Browsers effectively only speak one language to request information: the HyperText Transfer Protocol (HTTP). This means that a browser must talk to a server that also speaks HTTP and can respond to the browser's requests for information.

HTTP Networking


All computer networking at the software level is based on an abstraction called a socket. Sockets represent a specific open connection to another computer. A server starts listening for incoming connections, and a client asks to open a new connection. Connections are defined using numeric dot-separated IP addresses like 192.168.0.255, and an additional numeric port numbers like 8080. An individual IP address segment can be from 0-255, and port numbers range from 0-65535. Think of an IP address as a street address for an apartment building, and a port number as a specific room in that building. Any data can be sent over a socket - binary or text - it's all just bytes.

Plain HTTP is an unencrypted protocol. HTTP Secure (HTTPS) is the same content, but encrypted before being sent.

Standardized networking protocols use specific well-known port numbers. Plain HTTP defaults to port 80, and HTTPS defaults to port 443. So, an address of http://192.168.0.255 implies port 80, and https://192.168.0.255 implies port 443. Other ports are frequently used depending on project setup.

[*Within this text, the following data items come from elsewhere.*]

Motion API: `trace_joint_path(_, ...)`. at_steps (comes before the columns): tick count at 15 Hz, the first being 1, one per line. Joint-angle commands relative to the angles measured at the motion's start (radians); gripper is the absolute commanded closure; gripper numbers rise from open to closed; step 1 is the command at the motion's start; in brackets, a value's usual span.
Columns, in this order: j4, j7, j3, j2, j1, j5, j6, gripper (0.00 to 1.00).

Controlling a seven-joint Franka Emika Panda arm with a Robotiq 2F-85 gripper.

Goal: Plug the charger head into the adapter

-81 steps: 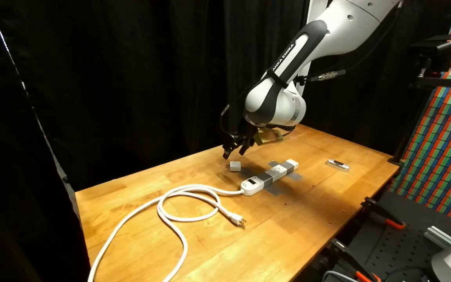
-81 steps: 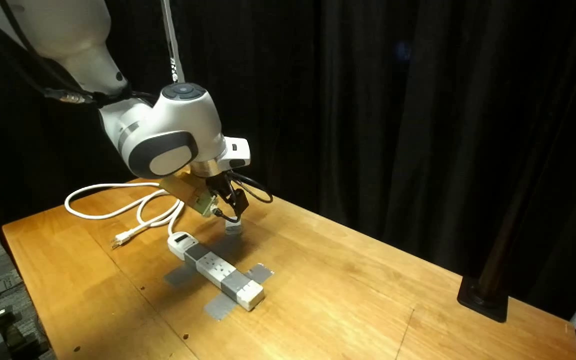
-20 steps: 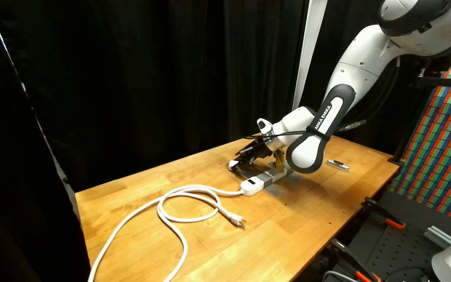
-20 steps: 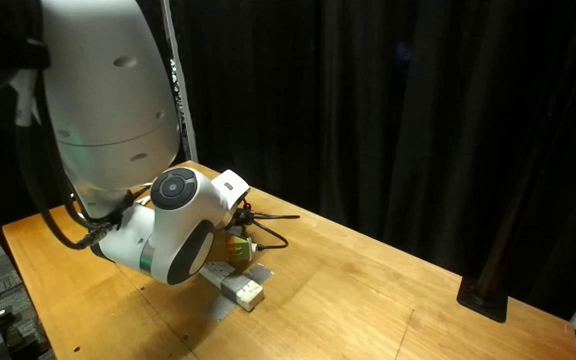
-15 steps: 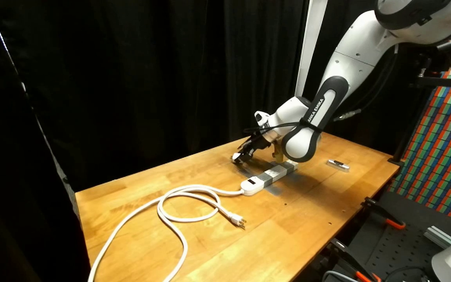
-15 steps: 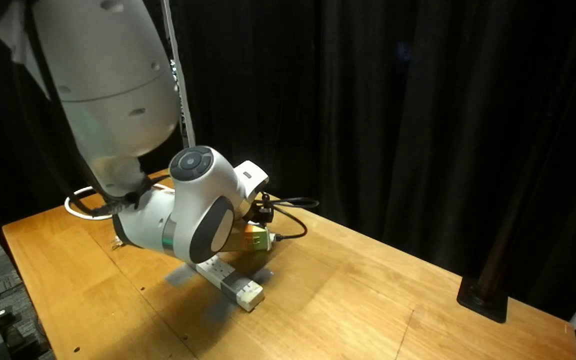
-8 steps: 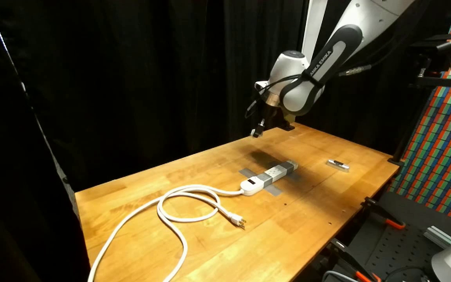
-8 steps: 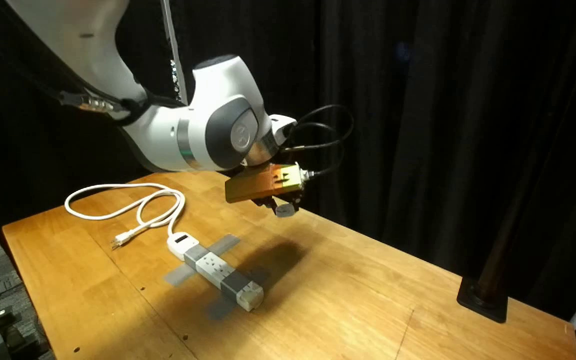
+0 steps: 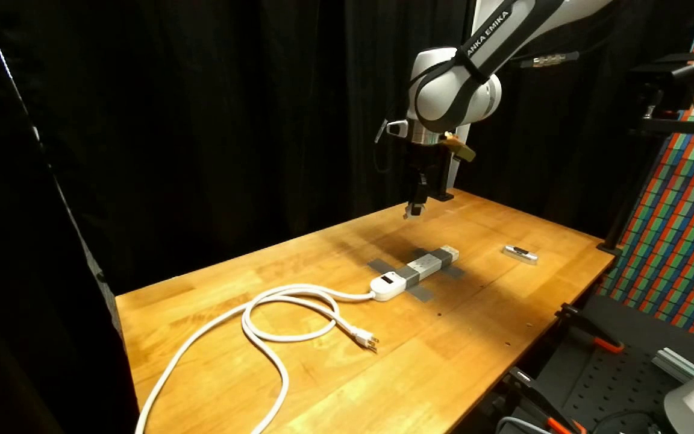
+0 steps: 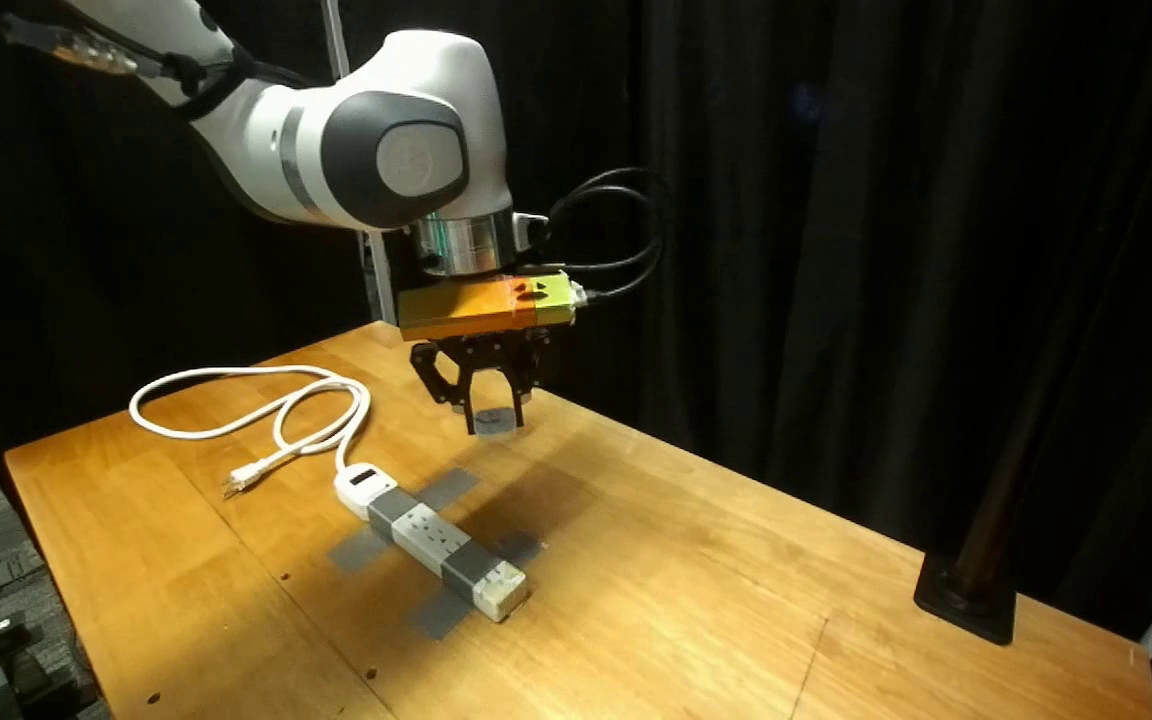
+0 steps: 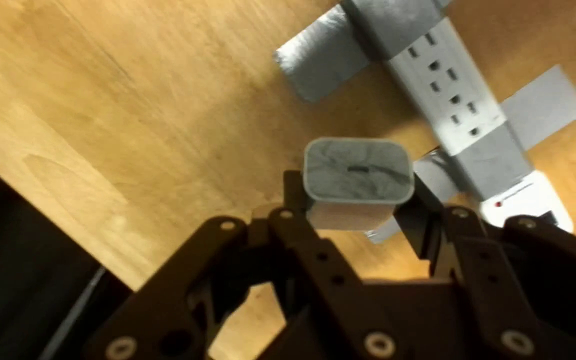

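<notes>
Charger head [image 11: 347, 181]: smooth plastic, streaked face
Power strip [image 11: 445, 93]: smooth plastic
Cable [image 9: 297, 338]: smooth plastic
Tape [image 11: 324, 59]: glossy where lit
Tabletop [image 10: 696, 600]: grained wood, soft sheen
Curtain [image 9: 202, 120]: matt cloth

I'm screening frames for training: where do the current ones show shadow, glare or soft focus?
Wrist view: bright glare on the gray tape beside the adapter; the end effector looks dark and slightly soft. Both exterior views: a soft shadow on the table near the adapter; the black curtain shows little detail.
</notes>
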Motion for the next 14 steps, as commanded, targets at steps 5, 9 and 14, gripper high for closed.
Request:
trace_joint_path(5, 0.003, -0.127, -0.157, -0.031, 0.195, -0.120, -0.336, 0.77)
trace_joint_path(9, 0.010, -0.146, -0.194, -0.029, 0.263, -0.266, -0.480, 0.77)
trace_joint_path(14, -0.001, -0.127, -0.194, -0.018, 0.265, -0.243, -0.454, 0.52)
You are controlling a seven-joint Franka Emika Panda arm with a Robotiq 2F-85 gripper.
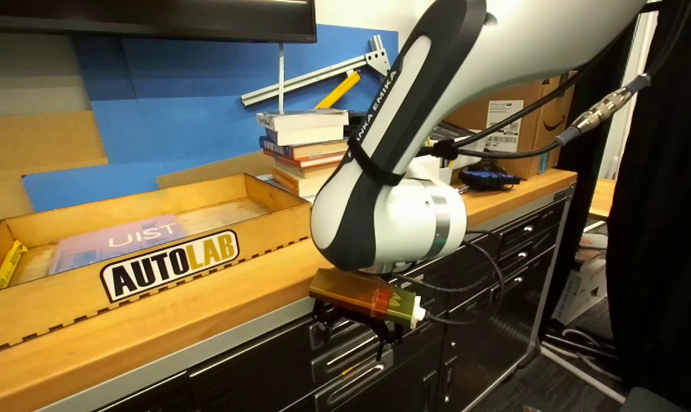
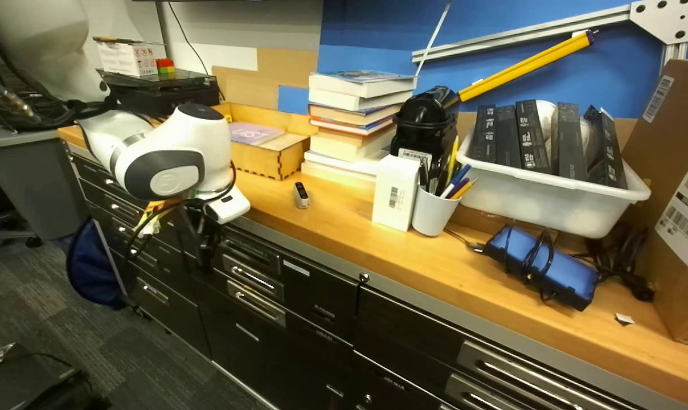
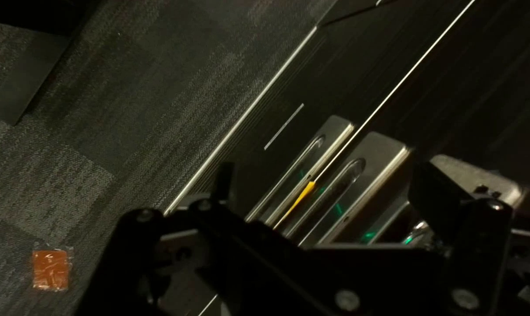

For example, many web server applications listen on port 8080 or 3000 in a development environment, so in that case you would use an address like http://192.168.0.255:3000 as the destination for an HTTP connection.

Since numeric URLs are hard to remember, and a site may be made up of many systems working together, the Domain Name System (DNS) maps text name URLs like www.google.com to a specific set of numeric IP addresses.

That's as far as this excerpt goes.